Aquadise is horrible.....you think its a good deal because he picks up your shipping charge if you buy over 20bucks, but the plants arive in horrible condition usually without any heat packs and loaded to the brim with snails. It took like 2.5 weeks to receive my order...i feel your pain man. I had to nurse my plants back to life after i received them from him.


----------



## weister42 (Apr 30, 2006)

BlackSunshine said:


> Ok. lets take this one step at a time.
> 
> 1st. you need more light. 2X what you curretly have is a good starting point to keep low light plants.
> Swords,Java ferns, Dwarf Sag, Anubus. What you have is simply not enough. Thats the amount of light I would keep over a 5 gallon tank.
> ...


Thanks for the info Black, I should of looked more into taking care of live plants than just go buy them and see if they live. Well four out of five died before I got the correct substrate and lights in, and the last and only decent one disappeared last night, I think T-Bone ate it.

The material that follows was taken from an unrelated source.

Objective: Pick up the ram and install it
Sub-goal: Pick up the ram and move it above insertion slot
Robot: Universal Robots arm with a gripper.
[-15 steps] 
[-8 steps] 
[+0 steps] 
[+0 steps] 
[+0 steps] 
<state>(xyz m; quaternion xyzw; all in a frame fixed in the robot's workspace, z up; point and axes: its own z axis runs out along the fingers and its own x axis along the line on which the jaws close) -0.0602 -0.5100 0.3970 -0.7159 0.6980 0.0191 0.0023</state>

So....if your fish eats plants, should I even bother?


----------



## BlackSunshine (Mar 28, 2006)

Hard to say. It pisses me off when I have plants and the fish eat them.


----------



## Zip (Apr 17, 2005)

Granted, you may not have had sufficient lighting, etc......but the fact that the plants were yellowing within 24 hours and completely dead within the week makes me suspect there was something amiss with the plants (such as freezing).


----------